Some higher-level base classes are also provided for common iterator patterns, eliminating the need to write some boilerplate CUDA.

Explicit block/grid assumptions

A mechanism to inform the compiler about unused (or constant) elements of blockDim, gridDim, etc., so your code can be written in a generic fashion without worrying about redundant index calculations.

Automatic specialisation

Frequently, it is useful to have specialised versions of functions (or CUDA kernels) for degenerate cases. When a constant is zero, or an input size is a multiple of 4, or some other situation that allows a more efficient code path to be used.

Speclib provides a modular, reusable, perfectly general mechanism for defining “specialisable” functions and rules to select the right code path.

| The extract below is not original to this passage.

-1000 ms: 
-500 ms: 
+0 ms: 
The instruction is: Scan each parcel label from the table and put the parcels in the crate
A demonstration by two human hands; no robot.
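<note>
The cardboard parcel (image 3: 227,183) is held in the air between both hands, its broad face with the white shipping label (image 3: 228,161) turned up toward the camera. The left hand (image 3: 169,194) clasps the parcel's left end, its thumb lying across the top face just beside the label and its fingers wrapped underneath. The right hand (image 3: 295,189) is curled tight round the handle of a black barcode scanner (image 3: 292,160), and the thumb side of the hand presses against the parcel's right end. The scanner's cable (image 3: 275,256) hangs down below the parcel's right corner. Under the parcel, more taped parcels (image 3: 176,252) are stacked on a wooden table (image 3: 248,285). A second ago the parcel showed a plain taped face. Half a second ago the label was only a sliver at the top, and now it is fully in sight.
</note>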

This allows you to generate the necessary branch tree for any specialisable kernel without writing it out explicitly.

GPU functions

The following are provided both as standalone (auto-specialising) template kernels, and as functions that may be used to carry out the operation within a block or warp.

These are function templates that consume TensorLike objects, and (where applicable) consume operator types as inputs. This allows you to fuse other operations onto these routines simply by changing what kind of object you call them with.

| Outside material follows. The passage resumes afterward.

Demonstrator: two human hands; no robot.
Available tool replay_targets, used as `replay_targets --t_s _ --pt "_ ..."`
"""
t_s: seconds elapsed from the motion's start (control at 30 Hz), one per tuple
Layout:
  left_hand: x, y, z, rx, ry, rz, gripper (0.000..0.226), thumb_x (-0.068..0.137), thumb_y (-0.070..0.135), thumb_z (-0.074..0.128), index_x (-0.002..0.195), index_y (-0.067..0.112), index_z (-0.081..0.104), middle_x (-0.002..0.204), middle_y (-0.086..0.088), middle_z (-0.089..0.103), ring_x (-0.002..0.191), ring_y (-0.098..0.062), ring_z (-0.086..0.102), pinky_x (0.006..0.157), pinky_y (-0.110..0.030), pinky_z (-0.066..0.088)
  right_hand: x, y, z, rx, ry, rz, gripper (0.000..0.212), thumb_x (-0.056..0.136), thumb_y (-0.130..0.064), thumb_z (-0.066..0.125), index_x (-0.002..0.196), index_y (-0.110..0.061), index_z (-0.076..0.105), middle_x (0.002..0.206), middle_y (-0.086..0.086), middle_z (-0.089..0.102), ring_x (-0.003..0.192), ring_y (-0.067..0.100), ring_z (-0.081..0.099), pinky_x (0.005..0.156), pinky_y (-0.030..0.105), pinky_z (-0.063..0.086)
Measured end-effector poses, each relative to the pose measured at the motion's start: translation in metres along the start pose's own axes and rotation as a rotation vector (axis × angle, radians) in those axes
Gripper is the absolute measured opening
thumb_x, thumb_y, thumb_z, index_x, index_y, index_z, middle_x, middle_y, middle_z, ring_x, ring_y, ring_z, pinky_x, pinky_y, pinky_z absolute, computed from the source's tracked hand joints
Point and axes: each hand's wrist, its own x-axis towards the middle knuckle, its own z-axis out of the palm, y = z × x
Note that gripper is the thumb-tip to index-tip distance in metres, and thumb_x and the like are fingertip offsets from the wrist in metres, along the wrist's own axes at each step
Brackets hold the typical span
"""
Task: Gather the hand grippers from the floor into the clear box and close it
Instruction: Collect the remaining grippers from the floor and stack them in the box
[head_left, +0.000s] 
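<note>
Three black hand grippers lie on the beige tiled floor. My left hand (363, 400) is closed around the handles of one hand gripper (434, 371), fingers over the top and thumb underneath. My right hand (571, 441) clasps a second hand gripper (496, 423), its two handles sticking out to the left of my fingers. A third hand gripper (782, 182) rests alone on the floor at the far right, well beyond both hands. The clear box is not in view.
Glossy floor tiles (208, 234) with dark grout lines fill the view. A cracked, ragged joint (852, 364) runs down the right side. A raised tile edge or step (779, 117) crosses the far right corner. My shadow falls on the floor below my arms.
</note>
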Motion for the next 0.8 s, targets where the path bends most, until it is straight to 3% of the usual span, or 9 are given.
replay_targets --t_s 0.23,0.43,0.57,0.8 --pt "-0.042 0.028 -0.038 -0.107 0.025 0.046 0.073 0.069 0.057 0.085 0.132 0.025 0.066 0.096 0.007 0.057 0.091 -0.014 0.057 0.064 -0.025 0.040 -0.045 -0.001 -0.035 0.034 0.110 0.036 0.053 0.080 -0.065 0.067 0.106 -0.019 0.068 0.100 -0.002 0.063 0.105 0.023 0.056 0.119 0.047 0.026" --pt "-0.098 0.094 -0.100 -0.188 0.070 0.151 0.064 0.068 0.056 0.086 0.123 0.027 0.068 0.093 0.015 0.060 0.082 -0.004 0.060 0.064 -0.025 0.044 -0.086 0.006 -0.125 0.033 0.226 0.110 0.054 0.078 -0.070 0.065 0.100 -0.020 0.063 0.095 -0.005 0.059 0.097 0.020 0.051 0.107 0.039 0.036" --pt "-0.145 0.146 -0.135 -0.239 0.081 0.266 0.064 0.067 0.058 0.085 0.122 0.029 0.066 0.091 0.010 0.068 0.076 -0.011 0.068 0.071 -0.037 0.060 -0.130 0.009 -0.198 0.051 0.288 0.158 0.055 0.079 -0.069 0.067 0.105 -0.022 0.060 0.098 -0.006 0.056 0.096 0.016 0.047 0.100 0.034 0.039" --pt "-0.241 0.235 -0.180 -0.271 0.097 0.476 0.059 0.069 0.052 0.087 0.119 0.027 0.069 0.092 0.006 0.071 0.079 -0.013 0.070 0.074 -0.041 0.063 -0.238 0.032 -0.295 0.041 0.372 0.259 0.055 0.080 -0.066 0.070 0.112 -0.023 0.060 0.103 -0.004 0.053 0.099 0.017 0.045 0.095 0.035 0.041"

For instance, this makes it much easier to implement “sort and multiply by 5”. The generated kernel would not incur an additional scan through the array (as would be the case if you simply called an element-wise kernel to follow the sort).

Sorting

Speclib provides sorting routines that significantly outperform those of Thrust, especially when the input data is non-uniform (approximately a factor of 2 for 64-bit sort keys).

Prefix Scan

Speclib’s prefix scan functions are faster than Thrust’s up to input sizes of approximately 1.8 million:

Reduction

Both value (e.g. max) and index (e.g. argmax) reduction operations are supported. Perform operations such as “find the index of the largest element” or “add all the elements together”.

TODO: Hook up to reference testing harness: it’s currently only tested via the BLAS referencer, preventing direct Thrust comparison (but we will likely win)!

IDE Support

Speclib adds additional IDE indexing support on top of CLion’s built-in by pretending to be the Clang CUDA preprocessor and including several clang headers.